I'm one of those people that needs a real-life calendar. Call me old fashioned, but I just can't use my phone or computer to keep track of my life. I need to SEE it all in front of me. Am I the only one?? I like to outline the weekend squares with highlighter, and sometimes I color code activities or work schedules. So lame!
I'm always abnormally excited to get a nice fresh calendar when the new year rolls around. So many blank pages! So much potential! And the most fun part - I like to make a new cover. It's super easy, helps make it sturdier, and covers up the weird ugly plastic that most of them are made out of. This is pretty much the same idea as making those brown bag book covers for school books, except with fabric and a sewing machine.
home decor weight fabric [amount depends on calendar size, but probably not more than .5 yard]
peltex stabilizer [again amount depends on calendar size]
*Peltex stablizer is a very stiff material that's almost like a cross between cardboard and felt. It's
usually with the interfacing and other stabilizers.*
First measure the dimensions of your calendar. Using a tape measure, measure the width of the entire thing, bringing the tape measure around the spiral portion to account for its size. This number will be called "W".
Also measure the height of the calendar. This number will be called "H".
Now we will cut the peltex into a rectangle.

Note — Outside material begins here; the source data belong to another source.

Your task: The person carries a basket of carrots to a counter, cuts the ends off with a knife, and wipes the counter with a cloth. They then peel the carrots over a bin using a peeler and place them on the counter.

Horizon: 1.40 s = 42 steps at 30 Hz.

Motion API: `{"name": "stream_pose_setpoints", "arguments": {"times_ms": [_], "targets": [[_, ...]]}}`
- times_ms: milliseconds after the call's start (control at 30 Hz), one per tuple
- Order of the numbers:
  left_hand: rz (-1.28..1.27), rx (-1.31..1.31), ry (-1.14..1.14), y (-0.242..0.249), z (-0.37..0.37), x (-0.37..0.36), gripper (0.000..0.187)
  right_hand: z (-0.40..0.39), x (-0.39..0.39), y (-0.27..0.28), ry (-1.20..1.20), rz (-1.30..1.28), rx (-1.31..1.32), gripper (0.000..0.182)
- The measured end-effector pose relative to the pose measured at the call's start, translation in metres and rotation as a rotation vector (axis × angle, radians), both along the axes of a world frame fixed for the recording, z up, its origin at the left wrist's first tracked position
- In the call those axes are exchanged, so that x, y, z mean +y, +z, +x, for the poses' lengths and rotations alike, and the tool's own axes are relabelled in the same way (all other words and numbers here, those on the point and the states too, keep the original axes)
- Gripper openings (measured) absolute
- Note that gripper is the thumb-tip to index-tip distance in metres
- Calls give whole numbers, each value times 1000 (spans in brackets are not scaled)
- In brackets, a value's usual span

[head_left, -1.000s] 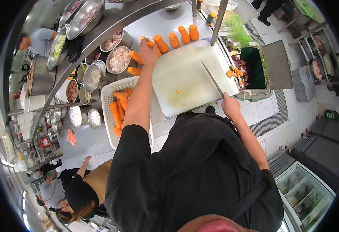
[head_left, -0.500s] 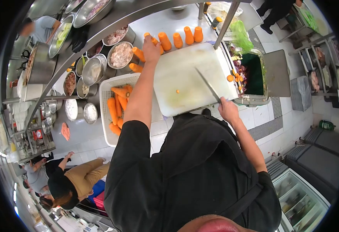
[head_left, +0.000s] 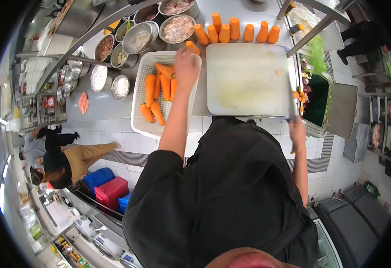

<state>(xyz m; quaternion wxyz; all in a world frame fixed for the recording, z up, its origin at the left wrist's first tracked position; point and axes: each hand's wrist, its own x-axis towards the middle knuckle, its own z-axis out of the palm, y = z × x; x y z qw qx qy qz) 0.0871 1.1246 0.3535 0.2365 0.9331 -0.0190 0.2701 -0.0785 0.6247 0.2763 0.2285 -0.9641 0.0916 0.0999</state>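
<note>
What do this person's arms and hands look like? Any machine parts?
No machine parts or cables show. The left hand and right hand are ungloved human hands; the forearms are bare below loose, plain black short sleeves.

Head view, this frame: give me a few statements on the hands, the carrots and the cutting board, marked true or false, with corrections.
1. The right hand holds a knife. True.
2. Carrots lie in a white basket left of the cutting board. True.
3. The left hand rests flat on the cutting board. False: it is at the basket's far right corner, off the cutting board.
4. A row of upright carrots stands beyond the cutting board. True.
5. The cutting board is heaped with sliced carrot. False: only a small orange piece shows on it.
</note>
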Motion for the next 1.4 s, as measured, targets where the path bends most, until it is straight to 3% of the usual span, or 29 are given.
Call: {"name": "stream_pose_setpoints", "arguments": {"times_ms": [67, 167, 200, 267, 367, 400, 433, 533, 667, 767, 833, 867, 933, 1000, 1033, 1100, 1133, 1167, 1200, 1233, 1300, 1400], "targets": [[272, 16, 111, -20, -34, 57, 34, -5, -12, 13, -44, -75, -20, 31], [400, 44, 97, -9, -74, 92, 24, -4, -3, 32, -43, -87, -74, 26], [404, 46, 102, -14, -83, 114, 24, 0, 12, 38, 26, -86, -36, 26], [183, 229, 320, -29, -100, 155, 19, 4, 41, 39, 135, -113, 23, 27], [373, 102, 351, 5, -125, 144, 21, 5, 71, 21, 206, -140, 52, 23], [337, 95, 189, -6, -116, 143, 26, 6, 80, 26, 165, -131, 64, 22], [332, 94, 193, -10, -107, 134, 26, 8, 80, 26, 169, -136, 61, 22], [664, 463, 120, -23, -80, 98, 32, 11, 76, 24, 150, -112, 85, 25], [758, 726, 207, -21, -56, 100, 54, 21, 43, 16, 206, -40, 67, 26], [881, 864, 199, -15, -46, 92, 61, 21, 9, 13, 120, -42, 65, 31], [929, 848, 196, -26, -43, 92, 60, 18, -12, 12, -86, 81, 34, 26], [947, 861, 205, -32, -38, 94, 63, 14, -20, 8, -93, -96, -85, 24], [971, 862, 210, -28, -30, 90, 65, 12, -22, 24, -108, -108, -45, 25], [719, 868, 187, -13, -38, 85, 59, 6, -9, 37, -50, -143, -38, 24], [730, 858, 176, -16, -44, 88, 59, 4, 2, 38, -16, -123, -14, 23], [253, 549, 37, -28, -62, 96, 54, -2, 29, 37, 97, -121, 1, 20], [259, 547, 25, -20, -68, 89, 54, -3, 42, 32, 134, -140, 72, 20], [97, 435, 87, -13, -74, 80, 52, -3, 54, 24, 173, -158, 144, 20], [-65, 325, 150, -1, -80, 68, 50, -10, 63, 16, 130, -100, 46, 21], [-61, 325, 143, 12, -83, 53, 50, -11, 66, 16, 123, -97, 47, 21], [-87, -2, 135, 34, -84, 17, 54, -8, 70, 17, 92, -88, 52, 21], [30, 33, -183, 39, -85, -35, 50, -6, 65, 17, 124, -99, 67, 21]]}}
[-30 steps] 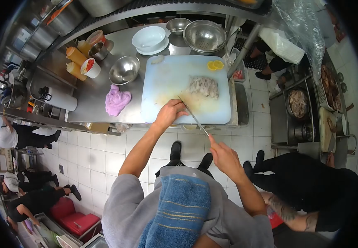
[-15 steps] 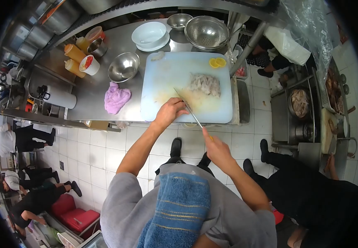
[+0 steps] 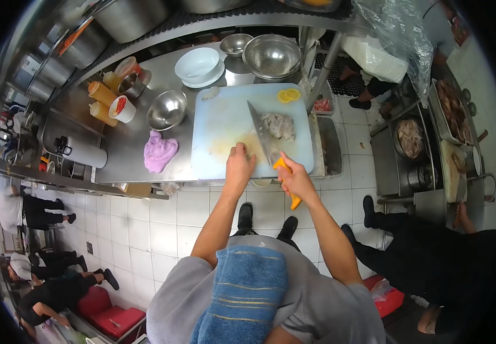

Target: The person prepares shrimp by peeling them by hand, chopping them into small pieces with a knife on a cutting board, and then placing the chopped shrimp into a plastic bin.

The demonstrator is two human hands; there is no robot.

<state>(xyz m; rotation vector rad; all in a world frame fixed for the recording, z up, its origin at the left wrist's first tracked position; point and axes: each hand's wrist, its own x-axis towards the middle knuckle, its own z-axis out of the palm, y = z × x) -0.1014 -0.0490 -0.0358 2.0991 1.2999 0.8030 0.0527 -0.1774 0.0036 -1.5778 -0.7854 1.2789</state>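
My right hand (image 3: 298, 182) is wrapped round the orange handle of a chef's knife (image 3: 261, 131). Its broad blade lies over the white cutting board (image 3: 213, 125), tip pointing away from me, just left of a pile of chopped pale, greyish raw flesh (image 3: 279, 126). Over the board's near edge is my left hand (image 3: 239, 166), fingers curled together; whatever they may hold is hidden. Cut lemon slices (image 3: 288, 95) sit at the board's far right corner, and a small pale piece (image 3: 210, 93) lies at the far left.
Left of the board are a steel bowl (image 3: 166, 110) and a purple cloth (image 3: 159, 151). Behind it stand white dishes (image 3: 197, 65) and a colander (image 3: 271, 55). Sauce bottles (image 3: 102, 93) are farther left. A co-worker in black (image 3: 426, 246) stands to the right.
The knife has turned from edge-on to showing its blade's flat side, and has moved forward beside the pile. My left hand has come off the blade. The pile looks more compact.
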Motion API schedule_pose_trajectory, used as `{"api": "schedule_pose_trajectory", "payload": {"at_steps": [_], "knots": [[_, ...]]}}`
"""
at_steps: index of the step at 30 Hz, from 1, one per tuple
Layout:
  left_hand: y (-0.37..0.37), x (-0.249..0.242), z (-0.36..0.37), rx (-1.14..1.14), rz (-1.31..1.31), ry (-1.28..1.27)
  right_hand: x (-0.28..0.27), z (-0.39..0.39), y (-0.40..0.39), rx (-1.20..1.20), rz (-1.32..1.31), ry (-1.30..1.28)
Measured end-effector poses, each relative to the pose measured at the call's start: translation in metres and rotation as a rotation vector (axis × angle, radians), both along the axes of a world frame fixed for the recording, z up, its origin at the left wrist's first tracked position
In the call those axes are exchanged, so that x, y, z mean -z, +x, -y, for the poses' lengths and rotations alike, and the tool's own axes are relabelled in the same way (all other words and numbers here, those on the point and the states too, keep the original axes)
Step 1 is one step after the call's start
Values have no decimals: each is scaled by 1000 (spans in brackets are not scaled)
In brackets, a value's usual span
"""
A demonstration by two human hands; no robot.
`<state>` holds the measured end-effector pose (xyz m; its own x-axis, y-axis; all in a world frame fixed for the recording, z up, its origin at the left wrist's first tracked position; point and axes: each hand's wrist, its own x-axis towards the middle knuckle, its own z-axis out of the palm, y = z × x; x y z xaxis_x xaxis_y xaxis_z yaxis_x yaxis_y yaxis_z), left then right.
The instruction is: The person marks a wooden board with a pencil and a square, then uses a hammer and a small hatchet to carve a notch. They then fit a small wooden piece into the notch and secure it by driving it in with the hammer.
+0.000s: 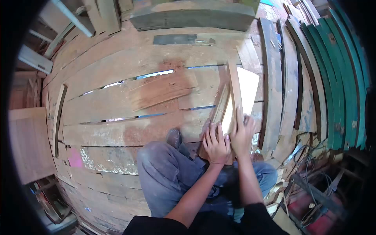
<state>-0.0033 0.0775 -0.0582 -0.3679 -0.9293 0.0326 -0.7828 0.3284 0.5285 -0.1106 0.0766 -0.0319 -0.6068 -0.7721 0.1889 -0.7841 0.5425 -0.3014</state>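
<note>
A long narrow wooden strip (234,84) stands lengthwise in front of me, with a bright pale board (247,88) beside it on the right. My right hand (242,137) is wrapped round the near part of the strip, fingers closed. Just left of it, my left hand (216,145) lies with fingers spread on the near end of a wooden piece (220,103) next to the strip. Both hands are close together above my lap. What lies under the palms is hidden.
Plank flooring (98,135) has gaps and reddish dust. A loose board (162,92) lies ahead, a thick beam (192,18) beyond it. Long planks (273,82) and green slats (333,78) line the right side. Cables (309,176) lie at lower right, a thin strip (59,117) at left.
</note>
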Motion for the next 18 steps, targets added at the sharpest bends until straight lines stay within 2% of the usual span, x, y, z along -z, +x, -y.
{"api": "schedule_pose_trajectory", "payload": {"at_steps": [5, 6, 7, 9, 12, 14, 15, 18], "knots": [[-1, -9, -2, 56, 82, 0, 18, 143, -106, 80, -136, -290], [1, 2, -6, 62, 99, -26, 13, 166, -120, 127, -205, -165], [2, 5, -7, 76, 95, -54, 31, 188, -134, 202, -237, -176], [2, 9, -9, 90, 86, -51, 4, 177, -117, 251, -157, -139], [5, 11, -11, 53, 74, -5, 10, 138, -88, 215, -115, -164], [1, 13, -9, 42, 50, -17, 16, 90, -54, 156, -181, -94], [-1, 6, -9, 28, 39, 31, 13, 61, -31, 153, -113, -173], [-1, -2, -10, 92, 44, -13, -10, -15, 22, 86, 52, -92]]}}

For the dimensions, add 1/4" to both W and H. This will make the peltex stick out just a little bit on all sides.
Next is the fabric. Since calendars come in all different sizes, I'm giving you more of a formula. Don't be scared of the equation-looking thing in the picture, it's less complicated than it looks! So the height of the fabric is easy - just add 2" to your H measurement. For the width, just add 2/3 of the W measurement to itself. So if my W was 12" I would add 8" for a total fabric width of 20". If you have numbers that are tough to divide, just round to the nearest 1/2". This does not have to be the most exact thing you've ever made [what a relief, right??].
Using your best just-eyeball-it skills, center the peltex rectangle on the wrong side of the fabric rectangle and pin it in place. Try to make it as straight as you can.
Along one of the long edges, fold and press the raw edge of the fabric towards the peltex, just shy of meeting up with the peltex edge.
Fold and press it again around the edge of the peltex.
Stitch along the inner folded edge of the fabric, all the way from one edge to the other. [You'll be starting and stopping at the edge of the fabric, not the peltex.]
Repeat with the other long edge. When you're done it should look like this:
Now we'll make a flaps for the calendar cover. Fold and press one short fabric edge about 1/2" towards the wrong side. We'll just be folding this edge once, otherwise it gets too thick. There's no need to zigzag the edge, because, after all, it's just a calendar cover.
Clip off the little corners of fabric so they don't stick out.
Stitch close to the raw edge of the fabric, backstitching at beginning and end.
Stitch again close to the folded outer edge of the fabric, backstitching at beginning and end.
Fold fabric around peltex, as far as it will fold it without starting to fold the peltex. Line up the stitched top and bottom edges and pin in place.
From the outside, stitch along previously sewn outer line of stitching, from the outer edge to where the folded inner flap stops, backstitching at the beginning and end. Repeat along other side.
Repeat flap process with other short end of fabric rectangle. Slide each side of your calendar cover into the flaps. Your calendar cover might be a little stiff at first and want to pop open, but it will break in with a little use and lay nice and flat. If you want to expedite the process you can place your calendar under a heavy book for a few hours.